From: Matthew Dillon <dil...@apollo.backplane.com>
Subject: Review and report of linux kernel VM
Date: 1999/01/13
Message-ID: <199901140720.XAA22609@apollo.backplane.com>
X-Deja-AN: 432449302
Approved: n...@news1.mpcs.com
Sender: n...@news1.mpcs.com
Delivered-To: vmailer-hack...@freebsd.org
X-Gateway: Unidirectional mail2news gateway at MPCS
Newsgroups: mpc.lists.freebsd.hackers,muc.lists.freebsd.hackers
X-Loop: FreeBSD.ORG


				General Overview

    I've been looking at the linux kernel VM - mainly just to see what they've
    changed since I last looked at it.  It's quite interesting... not bad at
    all though it is definitely a bit more memory-resource-intensive then
    FreeBSD's.  However, it needs a *lot* of work when it comes to freeing 
    up pages. 

    I apologize in advance for any mistakes I've made!

    Basically, the linux kernel uses persistent hardware-level page tables
    in a mostly platform-independant fashion.  The function of the persistent
    page tables is roughly equivalent to the function of FreeBSD's vm_object's.
    That is, the page tables are used to manage sharing and copy-on-write
    functions for VM objects.

    For example, when a process fork()'s, pages are duplicated literally by
    copying pte's.  Writeable MAP_PRIVATE pages are write-protected and marked
    for copy-on-write.  A global resident-page array is used to keep track
    of shared reference counts.  

    Swapped-out pages are also represented by pte's and also marked for 
    copy-on-write as appropriate.  The swap block is stored in the PFN 
    area of the pte (as far as I can tell).  The swap system keeps a separate
    shared reference count to manage swap usage.  The overhead is around 
    3 bytes per swap page (whether it is in use or not), and another pte-sized
    (int usually) field when storing the swap block in the pagetable.

    Linux cannot swap out its page tables, mainly due to the direct use of
    the page tables in handling VM object sharing.

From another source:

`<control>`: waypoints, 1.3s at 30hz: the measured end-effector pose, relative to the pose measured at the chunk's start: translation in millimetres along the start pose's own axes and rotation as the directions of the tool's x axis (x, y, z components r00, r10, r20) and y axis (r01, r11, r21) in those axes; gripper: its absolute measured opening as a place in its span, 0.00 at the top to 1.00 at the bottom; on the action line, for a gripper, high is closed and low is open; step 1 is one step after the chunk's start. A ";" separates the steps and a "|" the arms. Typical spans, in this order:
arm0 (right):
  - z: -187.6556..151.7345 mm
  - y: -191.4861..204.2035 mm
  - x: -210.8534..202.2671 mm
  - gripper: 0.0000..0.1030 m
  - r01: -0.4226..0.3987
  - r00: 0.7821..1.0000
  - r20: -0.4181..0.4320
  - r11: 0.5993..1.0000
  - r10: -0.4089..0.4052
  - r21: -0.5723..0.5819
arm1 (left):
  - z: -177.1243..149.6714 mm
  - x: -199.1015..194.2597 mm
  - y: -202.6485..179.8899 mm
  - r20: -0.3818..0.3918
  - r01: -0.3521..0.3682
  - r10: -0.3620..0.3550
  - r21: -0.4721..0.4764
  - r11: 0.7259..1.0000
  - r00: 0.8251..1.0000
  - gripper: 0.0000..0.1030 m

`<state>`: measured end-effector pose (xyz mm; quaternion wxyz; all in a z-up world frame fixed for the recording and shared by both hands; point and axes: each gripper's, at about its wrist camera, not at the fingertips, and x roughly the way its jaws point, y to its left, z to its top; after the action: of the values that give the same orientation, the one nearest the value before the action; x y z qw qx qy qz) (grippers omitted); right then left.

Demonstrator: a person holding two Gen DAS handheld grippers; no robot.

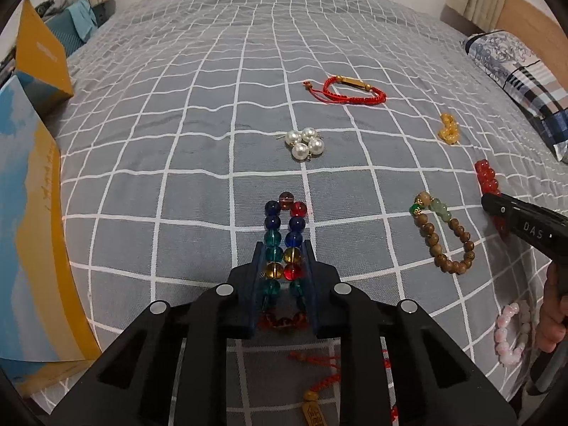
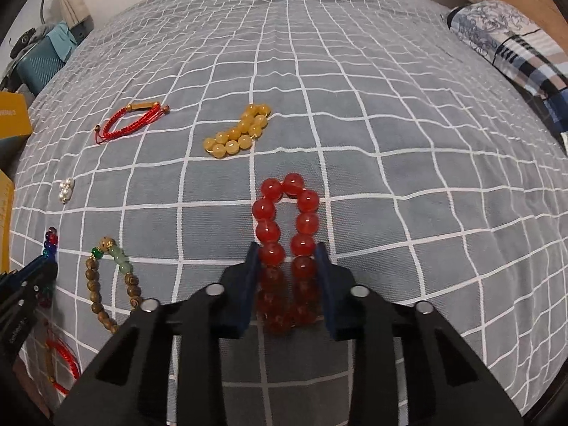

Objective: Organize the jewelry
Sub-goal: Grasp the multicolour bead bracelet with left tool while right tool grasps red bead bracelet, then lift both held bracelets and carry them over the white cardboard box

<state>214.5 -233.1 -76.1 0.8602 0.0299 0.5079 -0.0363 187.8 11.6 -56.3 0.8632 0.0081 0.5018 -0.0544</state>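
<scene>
The left tool (image 1: 284, 248) pinches the multicoloured bead bracelet (image 1: 285, 227); the right tool (image 2: 288, 250) pinches the red bead bracelet (image 2: 287, 220) on the bed (image 2: 390, 142).

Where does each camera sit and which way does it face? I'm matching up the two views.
Left wrist: on the left claw, angled down the bed; its fingers pinch the multicoloured bracelet; the right claw and a hand show at the right.
Right wrist: on the right claw, pinching the red bead bracelet; the left claw shows at the left.
Shared: wooden bead bracelet, pearls, red cord bracelet.
</scene>
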 end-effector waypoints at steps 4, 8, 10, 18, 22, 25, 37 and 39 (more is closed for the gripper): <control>-0.7 -3.0 -3.5 0.76 -0.004 1.000 0.013 1.000 0.004 0.009 | -0.5 -4.0 0.8 0.014 0.005 -0.005 -0.007 1.000 1.000 0.81; -2.0 -3.9 -7.9 0.81 0.004 0.999 0.033 1.000 -0.005 0.017 | -0.6 -8.0 2.2 0.026 0.018 -0.017 -0.017 1.000 1.000 0.81; -3.0 -4.7 -12.3 0.87 0.019 0.998 0.051 1.000 -0.020 0.017 | -0.6 -11.4 2.8 0.040 0.017 -0.017 -0.018 1.000 0.999 0.81; -4.2 -3.2 -21.4 0.88 0.007 0.996 0.087 1.000 -0.009 0.021 | 1.4 -17.1 1.8 0.059 0.020 -0.019 -0.009 1.000 0.998 0.96; -4.5 -4.3 -26.7 0.88 -0.002 0.994 0.109 1.000 -0.001 0.029 | 1.0 -17.4 4.5 0.059 0.021 -0.020 -0.014 1.000 0.998 0.96; -4.0 -6.1 -32.7 0.88 -0.009 0.991 0.137 0.999 0.003 0.040 | 2.5 -18.7 8.0 0.065 0.014 -0.013 -0.018 1.000 0.998 0.96; -4.4 -1.4 -29.7 0.88 -0.010 0.992 0.125 1.000 0.008 0.021 | 3.3 -5.0 16.9 0.047 -0.080 0.082 -0.041 0.996 0.996 0.50; -4.3 -2.1 -29.7 0.88 -0.011 0.992 0.125 1.000 0.008 0.022 | 1.8 0.5 17.7 0.026 -0.084 0.085 -0.041 0.996 0.996 0.51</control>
<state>196.3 -233.9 -52.2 0.8900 0.0397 0.4524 -0.0400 191.4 29.0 -56.6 0.8717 0.0115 0.4899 -0.0077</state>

    In general terms, linux's VM system is much cleaner then FreeBSD's... and
    I mean a *whole lot* cleaner, but at the cost of eating some extra memory.
    It isn't a whole lot of extra memory - maybe a meg or two for a typical
    system managing a lot of processes, and much less for typical 'small'
    systems.  They are able to completely avoid the vm_object stacking
    (and related complexity) that we do, and they are able to completely
    avoid most of the pmap complexity in FreeBSD as well.

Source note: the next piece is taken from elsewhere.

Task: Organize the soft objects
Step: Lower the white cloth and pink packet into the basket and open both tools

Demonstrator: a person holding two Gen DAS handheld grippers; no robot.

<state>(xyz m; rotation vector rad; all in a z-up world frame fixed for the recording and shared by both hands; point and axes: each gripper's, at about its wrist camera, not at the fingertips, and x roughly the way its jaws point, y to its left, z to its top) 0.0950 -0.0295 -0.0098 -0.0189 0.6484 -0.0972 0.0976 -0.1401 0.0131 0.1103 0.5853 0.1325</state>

    Linux appears to implement a unified buffer cache.  It's pretty 
    straight forward except the object relationship is stored in
    the memory-map management structures in each process rather then
    in a vm_object type of structure.

    Linux appears to map all of physical memory into KVM.  This avoids
    FreeBSD's (struct buf) complexity at the cost of not being able to 
    deal with huge-memory configurations.  I'm not 100% sure of this, but
    its my read of the code until someone corrects me.

				Problems

    Swap allocation is terrible.  Linux uses a linear array which it scans
    looking for a free swap block.  It does a relatively simple swap
    cluster cache, but eats the full linear scan if that fails which can be
    terribly nasty.  The swap clustering algorithm is a piece of crap, 
    too -- once swap becomes fragmented, the linux swapper falls on its face.
    It does read-ahead based on the swapblk which wouldn't be bad if it
    clustered writes by object or didn't have a fragmentation problem.
    As it stands, their read clustering is useless.  Swap deallocation is 
    fast since they are using a simple reference count array. 

    File read-ahead is half-hazard at best.

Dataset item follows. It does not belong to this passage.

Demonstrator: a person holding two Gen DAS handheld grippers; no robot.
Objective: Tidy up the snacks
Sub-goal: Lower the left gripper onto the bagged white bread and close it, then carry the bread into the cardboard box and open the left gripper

    The paging queues ( determing the age of the page and whether to 
    free or clean it) need to be written... the algorithms being used
    are terrible.

     * For the nominal page scan, it is using a one-hand clock algorithm.  
       All I can say is:  Oh my god!  Are they nuts?  That was abandoned
       a decade ago.  The priority mechanism they've implemented is nearly
       useless.

     * To locate pages to swap out, it takes a pass through the task list. 
       Ostensibly it locates the task with the largest RSS to then try to
       swap pages out from rather then select pages that are not in use.
       From my read of the code, it also botches this badly.

    Linux does not appear to do any page coloring whatsoever, but it would
    not be hard to add it in.

    Linux cannot swap-out its page tables or page directories.  Thus, idle
    tasks can eat a significant amount of memory.  This isn't a big deal for
    most systems ( small systems: no problem.  Big systems: probably have lots
    of memory anyway ).  But, mmap()'d files can create a significant burden
    if you have a lot of forked processes ( news, sendmail, web server, 
    etc...).  Not only does Linux have to scan the page tables for all the
    processes mapping the file, whether or not they are actively using the
    page being checked for, but Linux's swapout algorithm scans page tables
    and, effectively, makes redundant scans of shared objects.

			     What FreeBSD can learn

    Well, the main thing is that the Linux VM system is very, very clean
    compared to the FreeBSD implementation.  Cleaning up FreeBSD's VM system
    complexity is what I've been concentrating on and will continue to 
    concentrate on.   However, part of the reason that FreeBSD's VM system 
    is more complex is because it does not use the page tables to store 
    reference information.  Instead, it uses the vm_object and pmap modules.
    I actually like this feature of FreeBSD.  A lot. 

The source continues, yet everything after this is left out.